■ ACTIVITY:
Each line below must be reproduced exactly as it stands. Pictures stay out of the copy.

--- DATA SEGMENT Enclosed Below ---

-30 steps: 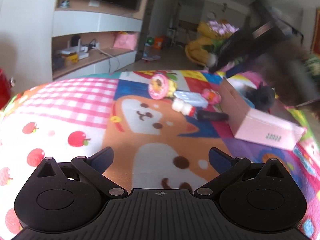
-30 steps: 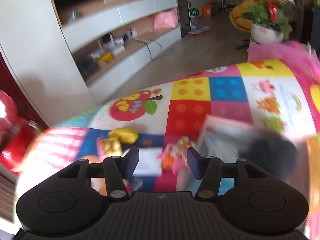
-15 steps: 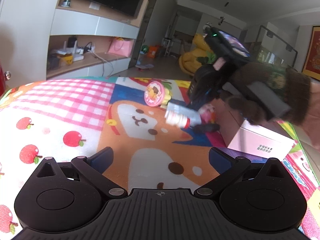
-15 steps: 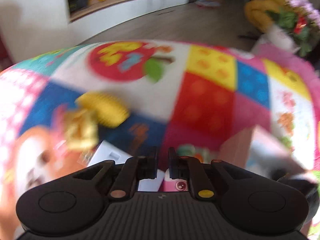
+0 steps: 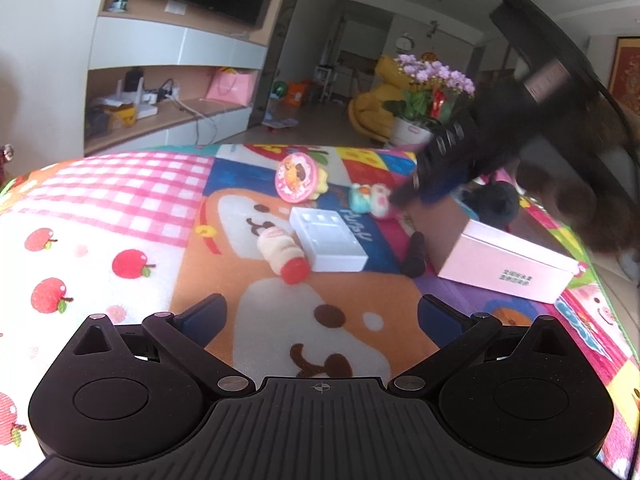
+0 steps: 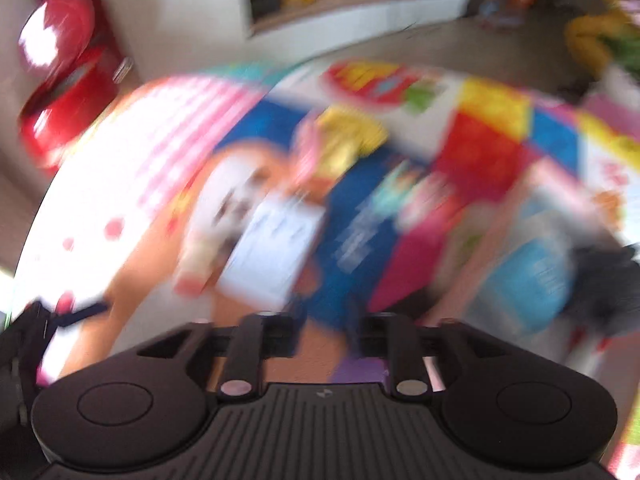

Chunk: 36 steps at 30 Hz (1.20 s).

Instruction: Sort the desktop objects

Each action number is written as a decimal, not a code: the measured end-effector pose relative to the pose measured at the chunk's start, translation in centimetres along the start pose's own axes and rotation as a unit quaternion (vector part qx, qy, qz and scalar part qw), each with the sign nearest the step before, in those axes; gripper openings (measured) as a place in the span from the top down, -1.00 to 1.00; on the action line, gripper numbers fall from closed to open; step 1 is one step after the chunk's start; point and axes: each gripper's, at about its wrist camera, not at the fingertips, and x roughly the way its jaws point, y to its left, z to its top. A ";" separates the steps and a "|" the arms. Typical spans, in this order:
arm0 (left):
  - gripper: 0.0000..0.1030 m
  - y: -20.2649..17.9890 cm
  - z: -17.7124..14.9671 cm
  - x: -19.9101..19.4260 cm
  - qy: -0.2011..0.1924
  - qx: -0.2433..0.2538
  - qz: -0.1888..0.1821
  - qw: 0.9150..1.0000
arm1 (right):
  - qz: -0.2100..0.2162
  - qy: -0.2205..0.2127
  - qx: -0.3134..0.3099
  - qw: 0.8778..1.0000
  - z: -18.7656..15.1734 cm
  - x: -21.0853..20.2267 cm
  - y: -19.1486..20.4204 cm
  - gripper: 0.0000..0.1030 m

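Observation:
On the patterned mat, the left wrist view shows a white flat box (image 5: 328, 246), a small bottle with a red cap (image 5: 282, 256) against it, a round pink disc (image 5: 297, 182), a small teal and pink toy (image 5: 368, 200) and a black cylinder (image 5: 414, 254). My left gripper (image 5: 322, 316) hangs open over the mat in front of them, holding nothing. My right gripper (image 5: 402, 198) reaches in from the right, its tip beside the small toy. In its own blurred view the right gripper (image 6: 324, 336) has narrow jaws that are opening, with nothing between them.
An open pink box (image 5: 508, 256) stands right of the objects with a black plush thing (image 5: 494, 204) inside. A yellow toy (image 6: 352, 136) lies behind the disc. A red object (image 6: 60, 80) stands beyond the mat's left edge. A gloved hand (image 5: 580, 200) holds the right gripper.
The right gripper was shut and low among the toys half a second ago. It has since swung back toward the pink box and its jaws have parted. The left gripper has stayed put.

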 end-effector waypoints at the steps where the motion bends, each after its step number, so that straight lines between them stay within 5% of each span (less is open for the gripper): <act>1: -1.00 -0.1 0.2 0.3 0.004 0.004 0.009 1.000 | -0.010 -0.006 0.008 1.000 1.0 0.3 -0.5 0.23; 3: -1.00 -0.2 0.6 0.8 0.007 0.015 0.023 1.000 | -0.022 -0.002 0.026 0.999 3.3 1.9 -1.5 0.05; 6: -1.00 0.6 0.8 0.9 0.000 0.005 0.020 1.000 | -0.061 -0.003 0.024 0.998 5.3 4.6 -1.6 -0.57; 7: -1.00 0.9 0.7 0.9 -0.001 -0.001 0.017 1.000 | -0.078 0.001 0.008 0.997 6.0 5.7 -1.3 -0.59; 10: -1.00 1.8 0.7 0.9 -0.002 -0.022 0.005 1.000 | -0.104 0.039 -0.007 0.994 7.0 8.7 -1.4 -0.58; 12: -1.00 2.2 0.7 0.8 -0.007 -0.033 -0.003 0.999 | -0.105 0.064 -0.007 0.992 6.8 9.8 -1.5 -0.25; 15: -1.00 2.3 0.6 0.8 -0.007 -0.038 -0.009 0.999 | -0.098 0.055 -0.020 0.993 5.4 9.2 -1.1 -0.15; 20: -1.00 1.9 0.5 0.6 -0.016 -0.030 -0.010 0.999 | -0.029 -0.006 -0.007 1.000 2.5 2.1 -0.4 -0.12; 25: -1.00 1.6 0.5 0.7 -0.015 -0.022 -0.001 1.000 | 0.034 -0.064 0.009 0.997 -4.0 -6.6 -0.3 -0.13; 36: -1.00 -1.0 0.3 0.7 -0.001 0.039 0.035 0.999 | -0.068 -0.096 0.010 0.993 -18.6 -7.8 -1.2 -0.21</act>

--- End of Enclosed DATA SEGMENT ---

■ RESPONSE BOX:
-30 steps: 
-30 steps: 
-15 steps: 
-15 steps: 
+0 steps: 
+0 steps: 

Chunk: 36 steps at 30 Hz (1.20 s).

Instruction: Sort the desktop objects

Each action number is written as a decimal, not a code: the measured end-effector pose relative to the pose measured at the chunk's start, translation in centimetres along the start pose's own axes and rotation as a unit quaternion (vector part qx, qy, qz and scalar part qw), each with the sign nearest the step before, in those axes; gripper openings (measured) as a place in the span from the top down, -1.00 to 1.00; on the action line, gripper numbers fall from closed to open; step 1 is one step after the chunk's start; point and axes: each gripper's, at about its wrist camera, not at the fingertips, and x roughly the way its jaws point, y to its left, z to its top. A ";" separates the steps and a "|" the arms. Typical spans, in this order:
arm0 (left):
  - gripper: 0.0000..0.1030 m
  - y: -20.2649..17.9890 cm
  - z: -17.7124..14.9671 cm
  - x: -19.9101..19.4260 cm
  - qy: -0.2011..0.1924
  - qx: -0.2433..0.2538
  - qz: -0.1888..0.1821
  - qw: 0.9150..1.0000
arm1 (right):
  - qz: -0.2100..0.2162
  - qy: -0.2205..0.2127
  - qx: -0.3134..0.3099
  - qw: 0.8778..1.0000
  - z: -18.7656..15.1734 cm
  - x: -21.0853..20.2267 cm
  - y: -19.1486..20.4204 cm
  - gripper: 0.0000..0.1030 m

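Observation:
On the patterned mat, the left wrist view shows a white flat box (image 5: 328, 246), a small bottle with a red cap (image 5: 282, 256) against it, a round pink disc (image 5: 297, 182), a small teal and pink toy (image 5: 368, 200) and a black cylinder (image 5: 414, 254). My left gripper (image 5: 322, 316) hangs open over the mat in front of them, holding nothing. My right gripper (image 5: 402, 198) reaches in from the right, its tip beside the small toy. In its own blurred view the right gripper (image 6: 324, 336) has narrow jaws that are opening, with nothing between them.
An open pink box (image 5: 508, 256) stands right of the objects with a black plush thing (image 5: 494, 204) inside. A yellow toy (image 6: 352, 136) lies behind the disc. A red object (image 6: 60, 80) stands beyond the mat's left edge. A gloved hand (image 5: 580, 200) holds the right gripper.
The right gripper was shut and low among the toys half a second ago. It has since swung back toward the pink box and its jaws have parted. The left gripper has stayed put.
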
 end-effector waypoints at the steps where the motion bends, each after its step number, so that straight lines between them stay within 5% of each span (less is open for the gripper): <act>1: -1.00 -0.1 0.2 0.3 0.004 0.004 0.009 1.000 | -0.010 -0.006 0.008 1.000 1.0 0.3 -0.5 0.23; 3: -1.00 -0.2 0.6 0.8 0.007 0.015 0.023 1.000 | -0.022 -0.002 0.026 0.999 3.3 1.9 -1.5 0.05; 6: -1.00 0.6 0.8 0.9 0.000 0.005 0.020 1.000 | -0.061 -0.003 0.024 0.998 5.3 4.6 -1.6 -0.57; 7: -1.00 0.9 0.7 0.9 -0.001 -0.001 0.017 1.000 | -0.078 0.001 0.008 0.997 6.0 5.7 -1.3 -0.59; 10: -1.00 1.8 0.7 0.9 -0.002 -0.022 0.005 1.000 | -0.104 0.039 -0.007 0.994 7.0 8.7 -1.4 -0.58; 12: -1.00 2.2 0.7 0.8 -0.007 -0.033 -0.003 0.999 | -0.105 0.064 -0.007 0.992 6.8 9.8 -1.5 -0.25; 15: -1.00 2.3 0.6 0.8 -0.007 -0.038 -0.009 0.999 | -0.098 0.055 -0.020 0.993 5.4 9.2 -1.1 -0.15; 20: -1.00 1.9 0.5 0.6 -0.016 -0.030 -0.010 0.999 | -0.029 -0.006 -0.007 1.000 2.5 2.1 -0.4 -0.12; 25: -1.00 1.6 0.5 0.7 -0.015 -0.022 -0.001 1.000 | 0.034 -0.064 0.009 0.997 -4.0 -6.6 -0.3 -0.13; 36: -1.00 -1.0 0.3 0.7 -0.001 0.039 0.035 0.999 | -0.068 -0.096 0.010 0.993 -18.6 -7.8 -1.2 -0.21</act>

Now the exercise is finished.